Scott Parker thinks we’re ready for a new set of much more nuanced messages that underpin the advocacy for disability equality. She points out that without equality (non-discriminatory online recruitment for example) inclusion is impossible. She always encourages companies to work for the economy and ethical imperative for best practice, as they learn to make the business improvements that are within their control and that also benefit people with disabilities. No CEO wants to send the message that we will only treat you right if we have to. She says:

“Learning how to recruit everyone on the basis of their abilities and potentials is a much more effective message than traditional attempts to demystify the “Top Myths” concerning job seekers with disabilities, lists that too often remind the reader of a problem that he forgot!”

This is a winning argument in today’s business world, where leaders have moved on from false binaries such as “cost versus people”. Business leaders today understand that human capital and talent – ​​along with customer experience – is a critical strategic advantage and growth strategy. The best practice that Scott Parker dubbed Disability Confidence in 2003 is a fundamental pillar.

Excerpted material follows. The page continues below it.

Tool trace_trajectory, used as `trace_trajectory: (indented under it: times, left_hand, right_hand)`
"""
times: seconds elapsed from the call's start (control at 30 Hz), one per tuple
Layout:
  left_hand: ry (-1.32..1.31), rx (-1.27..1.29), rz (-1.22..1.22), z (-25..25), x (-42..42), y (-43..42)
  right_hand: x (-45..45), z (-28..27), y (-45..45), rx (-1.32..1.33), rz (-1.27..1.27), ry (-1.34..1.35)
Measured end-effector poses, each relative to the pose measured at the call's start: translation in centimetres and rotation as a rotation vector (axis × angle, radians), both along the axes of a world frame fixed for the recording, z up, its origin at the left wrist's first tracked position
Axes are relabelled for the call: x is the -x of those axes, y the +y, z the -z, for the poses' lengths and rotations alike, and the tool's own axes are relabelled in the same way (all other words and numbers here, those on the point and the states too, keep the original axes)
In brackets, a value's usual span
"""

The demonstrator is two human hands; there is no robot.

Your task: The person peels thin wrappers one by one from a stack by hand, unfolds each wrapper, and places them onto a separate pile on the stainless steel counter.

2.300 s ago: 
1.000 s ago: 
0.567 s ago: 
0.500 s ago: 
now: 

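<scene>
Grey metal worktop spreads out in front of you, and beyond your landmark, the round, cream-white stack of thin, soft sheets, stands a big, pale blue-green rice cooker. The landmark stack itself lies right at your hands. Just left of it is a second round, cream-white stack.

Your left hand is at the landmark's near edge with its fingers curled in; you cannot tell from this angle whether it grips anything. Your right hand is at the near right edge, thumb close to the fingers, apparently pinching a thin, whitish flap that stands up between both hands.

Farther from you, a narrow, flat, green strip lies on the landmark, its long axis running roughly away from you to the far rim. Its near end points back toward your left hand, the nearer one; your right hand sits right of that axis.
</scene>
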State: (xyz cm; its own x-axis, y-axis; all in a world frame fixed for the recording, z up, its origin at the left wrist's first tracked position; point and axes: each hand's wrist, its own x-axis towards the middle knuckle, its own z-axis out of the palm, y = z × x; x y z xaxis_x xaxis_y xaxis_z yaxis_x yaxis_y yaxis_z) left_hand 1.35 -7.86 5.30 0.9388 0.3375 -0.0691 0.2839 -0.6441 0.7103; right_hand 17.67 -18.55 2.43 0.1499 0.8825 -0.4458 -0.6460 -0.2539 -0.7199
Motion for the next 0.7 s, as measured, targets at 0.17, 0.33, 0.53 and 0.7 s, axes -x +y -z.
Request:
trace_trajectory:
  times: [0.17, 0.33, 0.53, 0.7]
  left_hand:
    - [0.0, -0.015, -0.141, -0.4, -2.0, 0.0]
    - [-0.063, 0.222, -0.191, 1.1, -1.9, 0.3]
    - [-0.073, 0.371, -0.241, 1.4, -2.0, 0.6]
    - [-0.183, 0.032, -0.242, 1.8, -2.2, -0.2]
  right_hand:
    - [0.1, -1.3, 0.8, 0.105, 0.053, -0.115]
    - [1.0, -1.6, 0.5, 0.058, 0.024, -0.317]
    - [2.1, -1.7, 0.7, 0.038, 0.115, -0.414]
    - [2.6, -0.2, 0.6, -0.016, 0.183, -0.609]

[Note: The DuPont Corporation has been tracking their disabled employees through surveys since 1973. The corporation studied job performance, safety, and absenteeism three different times in 1973, 1981, and again in 1990. The study included people with many different disabilities; physical, cognitive, and emotional. In the 1973 study, there were no incidences of time lost due to disabling injuries. In the 1981 study, it was found that 96% of the disabled employees were rated as average or above average in safety. The rate in 1991 was even better, at 97% of disabled employees rated as average or above average (Lengnick-Hall et al., 2008). A study by Blanck and Braddock (1998) had similar findings, 93% of the employers surveyed stated that they do not believe disabled workers create a safety risk at the workplace.]